Copies of all lines that contain "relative" are needed; take them from the data below.

━━ The data

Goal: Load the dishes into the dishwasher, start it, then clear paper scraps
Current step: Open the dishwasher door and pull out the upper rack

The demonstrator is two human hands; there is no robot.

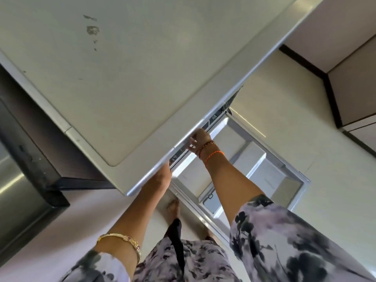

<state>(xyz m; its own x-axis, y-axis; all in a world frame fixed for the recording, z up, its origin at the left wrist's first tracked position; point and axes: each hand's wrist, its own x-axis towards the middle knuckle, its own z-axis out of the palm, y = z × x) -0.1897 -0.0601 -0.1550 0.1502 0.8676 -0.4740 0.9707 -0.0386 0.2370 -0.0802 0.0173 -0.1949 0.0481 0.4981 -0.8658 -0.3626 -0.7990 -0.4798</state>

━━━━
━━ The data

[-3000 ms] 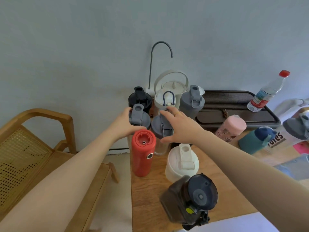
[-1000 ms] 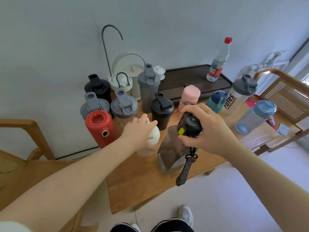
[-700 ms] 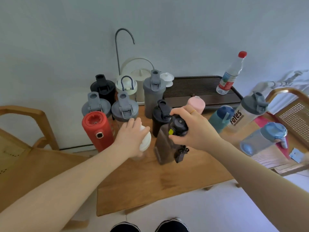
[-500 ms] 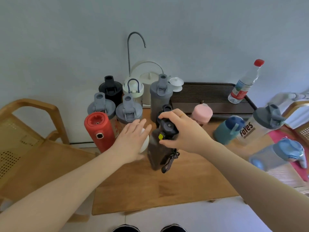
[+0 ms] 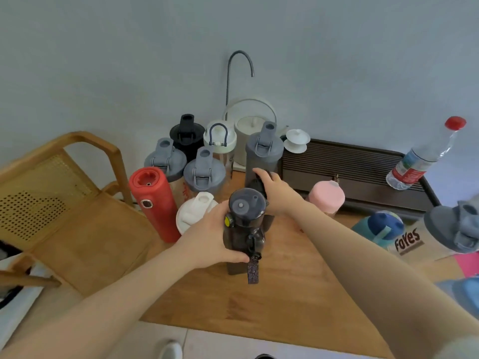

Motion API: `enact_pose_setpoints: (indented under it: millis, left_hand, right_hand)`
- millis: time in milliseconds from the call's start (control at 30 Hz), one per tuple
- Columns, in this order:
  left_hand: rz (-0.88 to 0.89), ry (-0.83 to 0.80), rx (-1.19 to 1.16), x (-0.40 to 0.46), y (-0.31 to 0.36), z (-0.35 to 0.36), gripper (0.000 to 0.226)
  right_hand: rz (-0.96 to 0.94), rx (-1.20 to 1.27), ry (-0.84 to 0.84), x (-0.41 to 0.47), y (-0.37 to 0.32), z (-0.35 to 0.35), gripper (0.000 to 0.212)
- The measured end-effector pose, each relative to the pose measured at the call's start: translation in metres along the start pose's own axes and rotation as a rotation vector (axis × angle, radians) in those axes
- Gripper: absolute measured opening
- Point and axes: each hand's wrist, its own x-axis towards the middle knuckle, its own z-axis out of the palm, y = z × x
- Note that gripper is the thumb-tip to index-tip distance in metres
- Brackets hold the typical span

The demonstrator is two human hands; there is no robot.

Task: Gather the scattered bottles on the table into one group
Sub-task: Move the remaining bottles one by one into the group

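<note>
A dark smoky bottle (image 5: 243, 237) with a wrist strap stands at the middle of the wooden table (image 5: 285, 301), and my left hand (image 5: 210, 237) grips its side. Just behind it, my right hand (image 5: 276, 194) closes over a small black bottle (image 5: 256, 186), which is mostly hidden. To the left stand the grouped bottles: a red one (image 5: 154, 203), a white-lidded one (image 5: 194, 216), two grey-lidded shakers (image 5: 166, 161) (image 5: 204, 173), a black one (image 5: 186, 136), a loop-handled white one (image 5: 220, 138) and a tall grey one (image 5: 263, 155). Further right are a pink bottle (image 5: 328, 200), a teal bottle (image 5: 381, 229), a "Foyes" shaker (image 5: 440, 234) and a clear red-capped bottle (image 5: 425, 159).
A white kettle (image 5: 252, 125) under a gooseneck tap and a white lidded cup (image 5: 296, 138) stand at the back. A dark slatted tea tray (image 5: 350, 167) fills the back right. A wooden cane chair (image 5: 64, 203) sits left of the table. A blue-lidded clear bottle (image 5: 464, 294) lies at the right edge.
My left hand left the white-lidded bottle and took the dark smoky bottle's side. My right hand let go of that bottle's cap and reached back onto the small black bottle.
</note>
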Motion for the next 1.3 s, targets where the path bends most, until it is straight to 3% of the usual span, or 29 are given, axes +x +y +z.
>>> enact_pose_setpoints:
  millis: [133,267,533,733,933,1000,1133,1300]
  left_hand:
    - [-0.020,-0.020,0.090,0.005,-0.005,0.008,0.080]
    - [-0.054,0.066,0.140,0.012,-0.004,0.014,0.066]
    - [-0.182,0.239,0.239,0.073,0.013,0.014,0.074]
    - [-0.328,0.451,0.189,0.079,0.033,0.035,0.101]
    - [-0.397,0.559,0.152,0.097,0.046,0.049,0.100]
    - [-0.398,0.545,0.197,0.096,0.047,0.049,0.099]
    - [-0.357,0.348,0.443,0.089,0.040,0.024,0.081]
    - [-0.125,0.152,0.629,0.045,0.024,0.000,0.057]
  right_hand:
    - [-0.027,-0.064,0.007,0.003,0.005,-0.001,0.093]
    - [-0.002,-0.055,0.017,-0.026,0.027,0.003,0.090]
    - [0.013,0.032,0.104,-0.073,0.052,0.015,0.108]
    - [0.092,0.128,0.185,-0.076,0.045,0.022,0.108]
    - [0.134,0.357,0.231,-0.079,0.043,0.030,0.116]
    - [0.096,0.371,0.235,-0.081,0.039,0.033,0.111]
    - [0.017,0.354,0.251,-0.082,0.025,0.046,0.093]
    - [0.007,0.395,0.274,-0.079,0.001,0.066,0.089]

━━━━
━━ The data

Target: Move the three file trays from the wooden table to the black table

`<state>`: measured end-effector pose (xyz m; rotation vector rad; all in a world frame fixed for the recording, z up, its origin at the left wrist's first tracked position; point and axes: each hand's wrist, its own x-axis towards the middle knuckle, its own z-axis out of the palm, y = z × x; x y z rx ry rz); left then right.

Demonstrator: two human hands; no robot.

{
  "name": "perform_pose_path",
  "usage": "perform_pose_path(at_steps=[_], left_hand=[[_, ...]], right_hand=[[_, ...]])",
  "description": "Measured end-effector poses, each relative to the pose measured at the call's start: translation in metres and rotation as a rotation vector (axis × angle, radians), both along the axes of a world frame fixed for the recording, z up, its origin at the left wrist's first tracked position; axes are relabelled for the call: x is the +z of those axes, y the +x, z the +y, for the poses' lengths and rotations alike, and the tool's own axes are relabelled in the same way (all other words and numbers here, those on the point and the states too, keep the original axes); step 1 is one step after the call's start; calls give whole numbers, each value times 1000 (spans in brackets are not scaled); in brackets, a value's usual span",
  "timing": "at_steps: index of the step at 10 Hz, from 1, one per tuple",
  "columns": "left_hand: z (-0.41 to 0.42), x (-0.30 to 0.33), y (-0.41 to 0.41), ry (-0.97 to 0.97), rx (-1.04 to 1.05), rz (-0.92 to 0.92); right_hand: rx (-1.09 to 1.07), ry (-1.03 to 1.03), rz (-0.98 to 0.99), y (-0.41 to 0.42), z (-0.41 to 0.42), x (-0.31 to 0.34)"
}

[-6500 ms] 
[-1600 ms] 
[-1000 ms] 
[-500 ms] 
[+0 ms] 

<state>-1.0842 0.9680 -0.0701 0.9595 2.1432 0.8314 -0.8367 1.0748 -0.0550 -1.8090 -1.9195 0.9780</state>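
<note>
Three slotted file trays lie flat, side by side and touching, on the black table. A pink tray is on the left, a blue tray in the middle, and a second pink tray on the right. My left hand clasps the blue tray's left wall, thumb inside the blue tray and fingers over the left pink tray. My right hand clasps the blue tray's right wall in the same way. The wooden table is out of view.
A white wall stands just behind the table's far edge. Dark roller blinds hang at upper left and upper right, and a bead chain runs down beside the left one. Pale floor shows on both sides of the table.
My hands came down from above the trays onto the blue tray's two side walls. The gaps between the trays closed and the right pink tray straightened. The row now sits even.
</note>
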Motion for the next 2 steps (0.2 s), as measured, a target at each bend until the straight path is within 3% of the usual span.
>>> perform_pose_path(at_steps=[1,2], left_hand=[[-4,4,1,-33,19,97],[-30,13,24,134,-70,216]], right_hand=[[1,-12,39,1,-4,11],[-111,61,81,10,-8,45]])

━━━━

== Written response ==
- The measured end-effector pose, each relative to the pose measured at the call's start: translation in metres along the start pose's own axes and rotation as a rotation vector (axis × angle, radians) in those axes
  "description": "Measured end-effector poses, each relative to the pose measured at the call's start: translation in metres and rotation as a rotation vector (axis × angle, radians), both along the axes of a world frame fixed for the recording, z up, its origin at the left wrist's first tracked position; axes are relabelled for the call: x is the +z of those axes, y the +x, z the +y, for the poses' lengths and rotations alike, and the tool's own axes are relabelled in the same way (all other words and numbers here, those on the point and the states too, keep the original axes); step 1 is one step after the call's start; calls give whole numbers, each value times 1000 (spans in brackets are not scaled); in brackets, a value's usual span",

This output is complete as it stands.